**WHAT TO PRODUCE**
The entries below hold a line with "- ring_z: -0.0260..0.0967" and a line with "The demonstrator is". Return those lines and all that lie between them, exactly and only.
BEGIN DATASET RECORDS
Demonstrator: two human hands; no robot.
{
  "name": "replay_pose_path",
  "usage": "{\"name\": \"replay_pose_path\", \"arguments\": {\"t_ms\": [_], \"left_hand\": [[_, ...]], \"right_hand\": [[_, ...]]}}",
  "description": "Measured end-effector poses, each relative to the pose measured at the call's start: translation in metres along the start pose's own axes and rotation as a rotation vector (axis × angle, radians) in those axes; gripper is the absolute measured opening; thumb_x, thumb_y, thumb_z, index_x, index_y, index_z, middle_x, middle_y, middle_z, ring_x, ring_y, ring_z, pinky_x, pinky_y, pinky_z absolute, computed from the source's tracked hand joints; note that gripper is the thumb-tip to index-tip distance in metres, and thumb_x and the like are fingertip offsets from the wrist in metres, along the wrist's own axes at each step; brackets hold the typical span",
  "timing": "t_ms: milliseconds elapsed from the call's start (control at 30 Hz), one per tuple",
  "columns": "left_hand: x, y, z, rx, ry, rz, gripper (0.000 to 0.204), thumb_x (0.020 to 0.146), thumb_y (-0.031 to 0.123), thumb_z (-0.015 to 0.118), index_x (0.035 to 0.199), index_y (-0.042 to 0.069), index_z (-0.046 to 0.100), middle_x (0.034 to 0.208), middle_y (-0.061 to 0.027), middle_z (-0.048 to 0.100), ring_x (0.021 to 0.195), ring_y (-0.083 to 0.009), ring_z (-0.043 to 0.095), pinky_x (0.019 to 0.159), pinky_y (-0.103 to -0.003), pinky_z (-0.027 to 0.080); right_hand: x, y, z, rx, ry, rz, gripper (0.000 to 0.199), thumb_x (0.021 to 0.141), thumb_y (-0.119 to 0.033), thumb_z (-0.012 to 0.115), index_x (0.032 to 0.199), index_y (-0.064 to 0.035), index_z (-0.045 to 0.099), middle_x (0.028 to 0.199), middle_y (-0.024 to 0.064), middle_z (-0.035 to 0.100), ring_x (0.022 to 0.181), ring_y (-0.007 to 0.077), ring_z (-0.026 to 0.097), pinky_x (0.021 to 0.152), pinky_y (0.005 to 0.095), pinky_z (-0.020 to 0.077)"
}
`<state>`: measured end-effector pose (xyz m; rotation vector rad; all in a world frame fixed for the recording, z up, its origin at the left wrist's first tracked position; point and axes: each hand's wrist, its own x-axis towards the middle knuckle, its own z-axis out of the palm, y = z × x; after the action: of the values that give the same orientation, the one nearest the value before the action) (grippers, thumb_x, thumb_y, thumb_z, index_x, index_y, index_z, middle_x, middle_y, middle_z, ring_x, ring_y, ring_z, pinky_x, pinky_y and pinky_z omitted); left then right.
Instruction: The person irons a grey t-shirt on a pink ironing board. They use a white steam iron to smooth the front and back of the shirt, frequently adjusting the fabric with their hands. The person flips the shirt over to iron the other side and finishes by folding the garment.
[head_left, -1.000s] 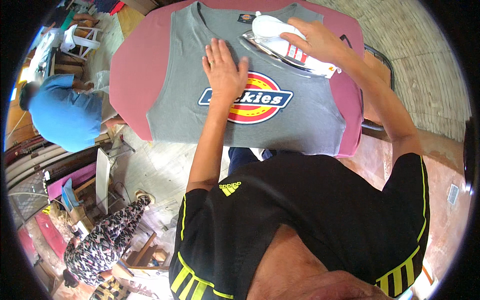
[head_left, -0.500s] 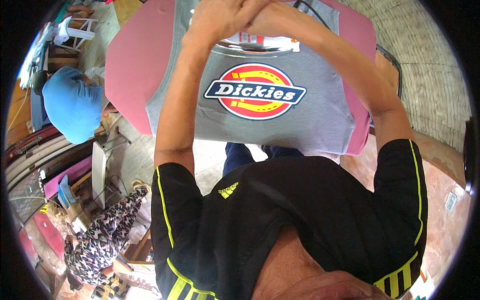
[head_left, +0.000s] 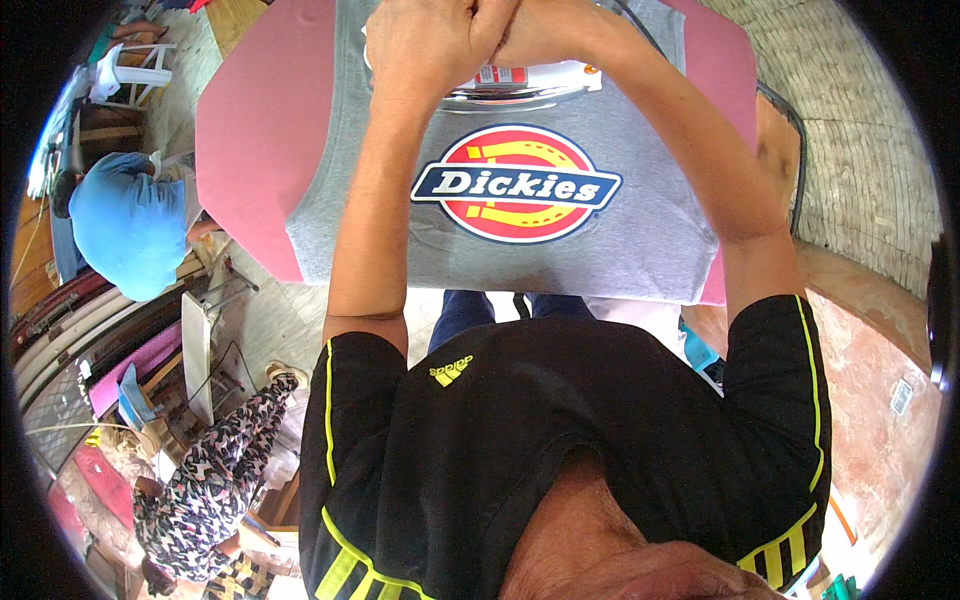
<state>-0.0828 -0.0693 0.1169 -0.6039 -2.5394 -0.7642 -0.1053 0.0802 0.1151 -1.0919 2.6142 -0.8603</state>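
A shiny metal clothes iron (head_left: 520, 92) with a red and white label rests on a grey shirt (head_left: 350, 245), beyond a printed emblem (head_left: 515, 185) in red, yellow and dark blue. My left hand (head_left: 430, 45) and my right hand (head_left: 545, 32) meet over the top of the iron, pressed together with fingers curled. They cover its handle, and the picture's upper edge cuts off part of them. A dark cord (head_left: 640, 25) runs beside my right wrist. Beneath the shirt is a pink padded board (head_left: 265, 140).
On the left a person in a blue shirt (head_left: 130, 225) bends over. Lower left, another person in patterned clothes (head_left: 205, 480) is near stacked boards and rolls (head_left: 110, 320). A white plastic chair (head_left: 140, 75) stands far left. A dark metal frame (head_left: 795, 150) borders the pink board's right side.
My right elbow has come inward, toward the left. Both hands stay over the iron and appear a little lower in view. The person in blue has shifted slightly left.
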Motion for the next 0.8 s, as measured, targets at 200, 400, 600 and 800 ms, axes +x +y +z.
{"name": "replay_pose_path", "arguments": {"t_ms": [200,400,600,800], "left_hand": [[0.004,-0.003,0.0,-0.071,-0.017,0.004,0.052,0.095,0.048,0.05,0.075,0.005,0.07,0.069,-0.0228,0.065,0.066,-0.0417,0.065,0.06,-0.05,0.05],[0.03,-0.057,-0.016,-0.231,-0.164,0.315,0.051,0.094,0.048,0.05,0.074,0.006,0.07,0.07,-0.0198,0.066,0.066,-0.0402,0.064,0.06,-0.05,0.048],[0.099,-0.117,-0.003,-0.149,-0.217,0.799,0.045,0.097,0.042,0.048,0.07,0.011,0.068,0.065,-0.0153,0.064,0.062,-0.0367,0.062,0.06,-0.048,0.044],[0.162,-0.151,0.047,-0.149,-0.139,1.182,0.02,0.095,0.028,0.055,0.087,0.017,0.07,0.068,-0.0121,0.066,0.066,-0.0328,0.065,0.057,-0.047,0.047]], "right_hand": [[0.003,0.035,0.022,-0.113,0.129,-0.075,0.027,0.089,-0.026,0.065,0.102,-0.0021,0.066,0.091,0.0208,0.07,0.087,0.0372,0.068,0.075,0.0422,0.0535],[0.028,-0.028,0.03,-0.17,0.257,0.253,0.03,0.09,-0.023,0.061,0.109,-0.0003,0.065,0.1,0.0242,0.069,0.098,0.0385,0.068,0.084,0.047,0.0531],[0.085,-0.006,0.039,0.142,0.5,0.352,0.03,0.095,-0.027,0.057,0.1,0.0022,0.06,0.077,0.0178,0.065,0.068,0.0282,0.067,0.059,0.0394,0.0529],[0.117,0.042,0.044,0.612,0.571,0.528,0.033,0.1,-0.03,0.051,0.096,0.0014,0.06,0.055,0.0016,0.051,0.04,0.0104,0.047,0.037,0.0264,0.0353]]}}
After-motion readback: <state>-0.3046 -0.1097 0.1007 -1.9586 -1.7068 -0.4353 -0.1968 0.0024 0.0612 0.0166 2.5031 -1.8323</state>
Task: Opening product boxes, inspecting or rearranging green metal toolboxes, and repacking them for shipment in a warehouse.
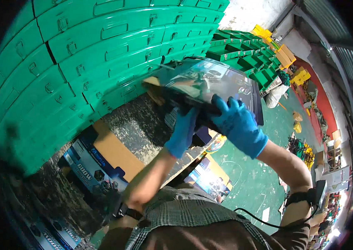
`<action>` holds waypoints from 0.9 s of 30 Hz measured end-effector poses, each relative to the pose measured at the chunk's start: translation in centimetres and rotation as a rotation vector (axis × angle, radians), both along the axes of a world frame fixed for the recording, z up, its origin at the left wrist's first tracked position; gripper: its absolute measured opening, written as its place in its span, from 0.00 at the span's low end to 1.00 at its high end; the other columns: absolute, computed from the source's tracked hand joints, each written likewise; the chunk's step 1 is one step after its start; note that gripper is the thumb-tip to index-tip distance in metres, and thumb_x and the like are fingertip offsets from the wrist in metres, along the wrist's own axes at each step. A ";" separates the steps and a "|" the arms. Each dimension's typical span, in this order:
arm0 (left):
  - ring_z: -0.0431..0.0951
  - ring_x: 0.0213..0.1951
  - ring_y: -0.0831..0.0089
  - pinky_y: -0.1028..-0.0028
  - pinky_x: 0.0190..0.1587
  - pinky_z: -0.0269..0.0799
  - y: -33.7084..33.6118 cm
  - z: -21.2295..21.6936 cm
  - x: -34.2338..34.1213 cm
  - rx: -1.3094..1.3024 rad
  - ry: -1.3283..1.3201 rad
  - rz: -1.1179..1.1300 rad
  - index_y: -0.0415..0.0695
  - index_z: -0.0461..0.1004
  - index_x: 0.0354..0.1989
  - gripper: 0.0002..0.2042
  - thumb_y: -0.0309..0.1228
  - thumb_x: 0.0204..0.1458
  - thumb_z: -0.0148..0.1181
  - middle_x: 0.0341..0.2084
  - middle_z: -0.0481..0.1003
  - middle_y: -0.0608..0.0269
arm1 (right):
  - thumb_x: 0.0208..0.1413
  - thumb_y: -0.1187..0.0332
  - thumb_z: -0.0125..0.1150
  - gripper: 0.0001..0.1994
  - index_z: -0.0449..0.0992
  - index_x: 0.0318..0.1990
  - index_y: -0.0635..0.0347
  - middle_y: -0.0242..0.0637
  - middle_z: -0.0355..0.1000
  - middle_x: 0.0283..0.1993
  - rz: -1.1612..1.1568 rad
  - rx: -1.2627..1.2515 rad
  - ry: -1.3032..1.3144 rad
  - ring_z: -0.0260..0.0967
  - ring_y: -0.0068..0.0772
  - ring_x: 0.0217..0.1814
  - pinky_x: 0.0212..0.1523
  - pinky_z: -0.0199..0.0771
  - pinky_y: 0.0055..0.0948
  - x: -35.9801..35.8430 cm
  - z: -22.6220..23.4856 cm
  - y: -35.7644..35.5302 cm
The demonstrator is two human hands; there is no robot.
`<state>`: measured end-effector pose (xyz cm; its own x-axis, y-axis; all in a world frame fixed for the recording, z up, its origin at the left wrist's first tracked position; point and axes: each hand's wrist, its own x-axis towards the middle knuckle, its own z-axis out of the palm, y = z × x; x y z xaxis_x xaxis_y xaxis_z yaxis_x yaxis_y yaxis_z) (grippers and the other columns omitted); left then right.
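A wall of green metal drawers fills the upper left of the view, with open green bins running off to the upper right and a green floor below them. Against the foot of the drawers stand cardboard cartons with blue printed sides, one with its brown flap open. In front of all this, near the middle of the view, both gloved hands lift a flat printed box, dark and glossy, held tilted in the air well above the cartons and close to the drawer fronts. The left hand comes up from beneath, its fingers pressed together and laid along the underside near the box's lower left edge; whether the thumb closes over the top cannot be seen. The right hand lies over the box's lower right edge, fingers spread across the top face, thumb apparently wrapped under. Judging by its shape, the box is stiff and fairly light for its size, but its glossy face looks slick against gloves, and a wide, thin carton can flex or twist if gripped at one corner. Opposite edges, one hand under and one over, seem the surest hold.
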<state>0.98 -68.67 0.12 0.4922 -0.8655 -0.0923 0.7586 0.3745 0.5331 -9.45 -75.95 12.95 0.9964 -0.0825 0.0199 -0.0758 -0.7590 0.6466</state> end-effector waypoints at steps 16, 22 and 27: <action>0.76 0.45 0.71 0.72 0.48 0.74 4.9 -2.7 -1.5 -0.182 0.115 -0.148 0.43 0.69 0.52 0.16 0.34 0.56 0.51 0.45 0.73 0.62 | 0.53 0.68 0.48 0.26 0.61 0.63 0.49 0.54 0.62 0.54 -0.177 0.076 -0.129 0.62 0.58 0.51 0.43 0.67 0.51 0.6 -3.8 5.1; 0.74 0.48 0.75 0.76 0.46 0.72 6.2 -4.9 0.3 0.139 -1.398 -0.133 0.45 0.52 0.66 0.27 0.33 0.58 0.50 0.61 0.60 0.54 | 0.49 0.65 0.52 0.25 0.65 0.57 0.60 0.39 0.64 0.37 0.034 -0.092 -0.052 0.64 0.37 0.40 0.38 0.66 0.33 0.4 0.5 3.4; 0.65 0.59 0.77 0.83 0.37 0.74 9.6 -5.9 0.6 -0.678 -0.225 -0.843 0.47 0.44 0.68 0.31 0.37 0.60 0.49 0.64 0.55 0.54 | 0.47 0.68 0.54 0.28 0.61 0.58 0.68 0.40 0.65 0.37 0.037 -0.045 0.071 0.66 0.38 0.40 0.41 0.68 0.32 0.7 7.4 2.6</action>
<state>1.59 -59.07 -5.78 -0.3329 -0.7690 0.5458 0.8198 0.0500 0.5705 -8.78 -73.32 20.33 0.9978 -0.0459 -0.0483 -0.0005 -0.7303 0.6831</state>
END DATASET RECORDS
**TASK RESPONSE**
  - ring_z: -0.0260..0.0967
  - ring_y: -0.0068..0.0772
  - ring_x: 0.0217..0.1814
  - pinky_x: 0.0212..0.1523
  - pinky_z: -0.0199..0.0771
  - pinky_y: 0.0055..0.0948
  - x: -35.9801..35.8430 cm
  - z: -22.6220..23.4856 cm
  - y: -35.7644..35.5302 cm
The demonstrator is two human hands; there is no robot.

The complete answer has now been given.